The whole listing needs to be written out exactly, except for any images.
=== AVAILABLE DATA ===
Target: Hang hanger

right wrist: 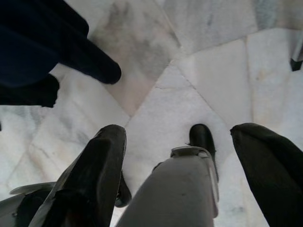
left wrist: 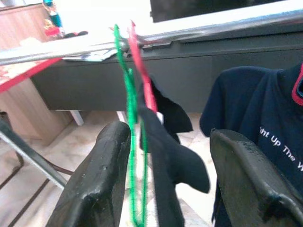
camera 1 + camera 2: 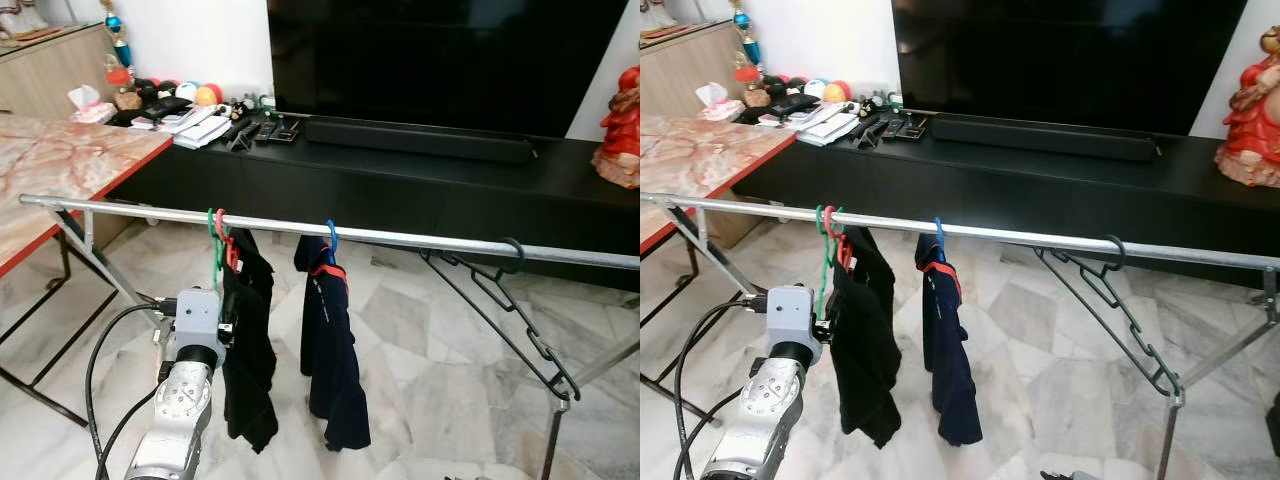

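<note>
A steel drying rail [image 3: 420,240] crosses in front of me. On its left part hang a bare green hanger [image 3: 213,240] and a red hanger [image 3: 228,248] carrying a black garment [image 3: 248,340]. My left gripper [image 2: 171,135] is raised just below them and stands open, with the green hanger [image 2: 130,142] and the black garment [image 2: 165,161] between its fingers. A blue hanger [image 3: 332,240] holds a navy shirt [image 3: 330,350] further right. Empty black hangers [image 3: 510,310] dangle near the rail's right end. My right gripper [image 1: 180,132] hangs open over the floor.
Behind the rail runs a long black TV console [image 3: 420,190] with a TV [image 3: 440,60], a soundbar [image 3: 420,140], clutter and a red figurine [image 3: 620,125]. A marble-top table [image 3: 60,170] stands at the left. Marble floor [image 3: 440,380] lies under the rail.
</note>
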Available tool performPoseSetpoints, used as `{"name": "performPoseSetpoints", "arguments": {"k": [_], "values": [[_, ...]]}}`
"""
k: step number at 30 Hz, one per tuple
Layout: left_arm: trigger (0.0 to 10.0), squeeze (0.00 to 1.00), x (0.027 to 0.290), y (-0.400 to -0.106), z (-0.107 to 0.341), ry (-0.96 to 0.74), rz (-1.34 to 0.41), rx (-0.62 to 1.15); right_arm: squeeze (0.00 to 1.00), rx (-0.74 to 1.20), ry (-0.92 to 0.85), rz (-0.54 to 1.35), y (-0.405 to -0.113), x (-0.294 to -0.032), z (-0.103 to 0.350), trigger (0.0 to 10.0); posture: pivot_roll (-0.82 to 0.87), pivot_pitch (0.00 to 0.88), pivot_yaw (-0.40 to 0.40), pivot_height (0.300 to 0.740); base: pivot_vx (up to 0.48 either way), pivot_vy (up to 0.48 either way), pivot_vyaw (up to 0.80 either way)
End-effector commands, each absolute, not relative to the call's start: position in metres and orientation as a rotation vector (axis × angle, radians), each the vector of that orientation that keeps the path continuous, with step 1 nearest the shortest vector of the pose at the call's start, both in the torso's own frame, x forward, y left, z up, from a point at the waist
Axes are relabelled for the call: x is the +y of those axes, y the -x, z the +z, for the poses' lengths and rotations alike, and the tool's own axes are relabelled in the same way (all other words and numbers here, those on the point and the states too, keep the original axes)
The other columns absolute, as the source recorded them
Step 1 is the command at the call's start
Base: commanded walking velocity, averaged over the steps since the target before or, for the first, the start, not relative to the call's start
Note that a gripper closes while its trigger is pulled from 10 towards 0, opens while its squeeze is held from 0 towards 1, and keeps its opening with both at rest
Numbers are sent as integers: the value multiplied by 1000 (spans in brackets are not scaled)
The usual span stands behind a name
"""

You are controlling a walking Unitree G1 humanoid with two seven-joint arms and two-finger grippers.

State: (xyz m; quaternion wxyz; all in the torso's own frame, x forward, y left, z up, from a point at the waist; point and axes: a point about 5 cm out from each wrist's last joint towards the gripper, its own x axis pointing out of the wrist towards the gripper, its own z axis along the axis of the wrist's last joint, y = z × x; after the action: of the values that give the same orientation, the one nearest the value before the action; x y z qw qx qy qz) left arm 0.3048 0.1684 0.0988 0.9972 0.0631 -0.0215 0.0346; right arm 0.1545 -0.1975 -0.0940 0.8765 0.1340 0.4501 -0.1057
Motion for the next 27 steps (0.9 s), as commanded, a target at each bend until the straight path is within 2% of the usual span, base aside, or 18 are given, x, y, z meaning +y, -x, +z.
{"name": "performPoseSetpoints", "arguments": {"k": [1,7,14,27], "values": [[10000,0,166,-306,100,-117,66,-39,0,946,-285,-231,-152,-199,-95,10000,-52,65,48,740,0,0,0],[10000,0,163,-307,100,-90,71,-34,0,938,-277,-205,-154,-199,-94,10000,-51,74,45,740,0,0,0],[10000,0,164,-307,100,-92,73,-31,0,934,-294,-214,-154,-198,-94,10000,-49,85,42,740,0,0,746],[10000,0,163,-305,99,-91,58,-23,0,936,-281,-204,-155,-198,-94,10000,-47,98,42,740,19,0,62]]}}
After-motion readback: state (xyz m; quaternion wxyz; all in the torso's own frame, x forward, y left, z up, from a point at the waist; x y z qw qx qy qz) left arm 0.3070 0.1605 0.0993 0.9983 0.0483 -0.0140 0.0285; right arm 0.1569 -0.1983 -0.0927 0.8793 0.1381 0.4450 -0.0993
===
EXERCISE ANSWER:
Target: Hang hanger

right wrist: 
left wrist: 
camera 1 + camera 2: 

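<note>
A steel drying rail [image 3: 420,240] crosses in front of me. On its left part hang a bare green hanger [image 3: 213,240] and a red hanger [image 3: 228,248] carrying a black garment [image 3: 248,340]. My left gripper [image 2: 171,135] is raised just below them and stands open, with the green hanger [image 2: 130,142] and the black garment [image 2: 165,161] between its fingers. A blue hanger [image 3: 332,240] holds a navy shirt [image 3: 330,350] further right. Empty black hangers [image 3: 510,310] dangle near the rail's right end. My right gripper [image 1: 180,132] hangs open over the floor.
Behind the rail runs a long black TV console [image 3: 420,190] with a TV [image 3: 440,60], a soundbar [image 3: 420,140], clutter and a red figurine [image 3: 620,125]. A marble-top table [image 3: 60,170] stands at the left. Marble floor [image 3: 440,380] lies under the rail.
</note>
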Available tool performPoseSetpoints, used as `{"name": "performPoseSetpoints", "arguments": {"k": [_], "values": [[_, ...]]}}`
"""
k: step number at 30 Hz, one per tuple
Layout: left_arm: trigger (0.0 to 10.0), squeeze (0.00 to 1.00), x (0.027 to 0.290), y (-0.400 to -0.106), z (-0.107 to 0.341), ry (-0.96 to 0.74), rz (-1.34 to 0.41), rx (-0.62 to 1.15); right_arm: squeeze (0.00 to 1.00), rx (-0.74 to 1.20), ry (-0.92 to 0.85), rz (-0.54 to 1.35), y (-0.405 to -0.113), x (-0.294 to -0.032), z (-0.103 to 0.350), trigger (0.0 to 10.0); posture: pivot_roll (-0.82 to 0.87), pivot_pitch (0.00 to 0.88), pivot_yaw (-0.40 to 0.40), pivot_height (0.300 to 0.740); base: pivot_vx (up to 0.48 either way), pivot_vy (up to 0.48 either way), pivot_vyaw (up to 0.80 either way)
End-effector commands, each absolute, not relative to the call's start: position in metres and orientation as a rotation vector (axis × angle, radians), each the vector of that orientation that keeps the path continuous, with step 1 nearest the shortest vector of the pose at the call's start, both in the torso's own frame, x forward, y left, z up, from a point at the waist
Axes are relabelled for the call: x is the +y of those axes, y the -x, z the +z, for the poses' lengths and rotations alike, and the tool's own axes are relabelled in the same way (all other words and numbers here, those on the point and the states too, keep the original axes)
The other columns absolute, as the source recorded them
Step 1 is the command at the call's start
Base: commanded walking velocity, averaged over the steps since the target before or, for the first, the start, not relative to the call's start
Note that a gripper closes while its trigger is pulled from 10 towards 0, opens while its squeeze is held from 0 towards 1, and keeps its opening with both at rest
Numbers are sent as integers: the value multiplied by 1000 (spans in brackets are not scaled)
The usual span stands behind a name
"""

You are controlling a walking Unitree G1 humanoid with two seven-joint arms and two-finger grippers.

State: (xyz m; quaternion wxyz; all in the torso's own frame, x forward, y left, z up, from a point at the waist; point and axes: a point about 5 cm out from each wrist's last joint towards the gripper, its own x axis pointing out of the wrist towards the gripper, its own z axis along the axis of the wrist's last joint, y = z × x; after the action: of the values that give the same orientation, the one nearest the value before the action; x y z qw qx qy qz) left arm 0.3048 0.1684 0.0988 0.9972 0.0631 -0.0215 0.0346; right arm 0.1545 -0.1975 -0.0940 0.8765 0.1340 0.4501 -0.1057
Motion for the next 27 steps (0.9 s), as commanded, a target at each bend until the straight path is within 2% of the usual span, base aside, or 18 are given, x, y, z meaning +y, -x, +z.
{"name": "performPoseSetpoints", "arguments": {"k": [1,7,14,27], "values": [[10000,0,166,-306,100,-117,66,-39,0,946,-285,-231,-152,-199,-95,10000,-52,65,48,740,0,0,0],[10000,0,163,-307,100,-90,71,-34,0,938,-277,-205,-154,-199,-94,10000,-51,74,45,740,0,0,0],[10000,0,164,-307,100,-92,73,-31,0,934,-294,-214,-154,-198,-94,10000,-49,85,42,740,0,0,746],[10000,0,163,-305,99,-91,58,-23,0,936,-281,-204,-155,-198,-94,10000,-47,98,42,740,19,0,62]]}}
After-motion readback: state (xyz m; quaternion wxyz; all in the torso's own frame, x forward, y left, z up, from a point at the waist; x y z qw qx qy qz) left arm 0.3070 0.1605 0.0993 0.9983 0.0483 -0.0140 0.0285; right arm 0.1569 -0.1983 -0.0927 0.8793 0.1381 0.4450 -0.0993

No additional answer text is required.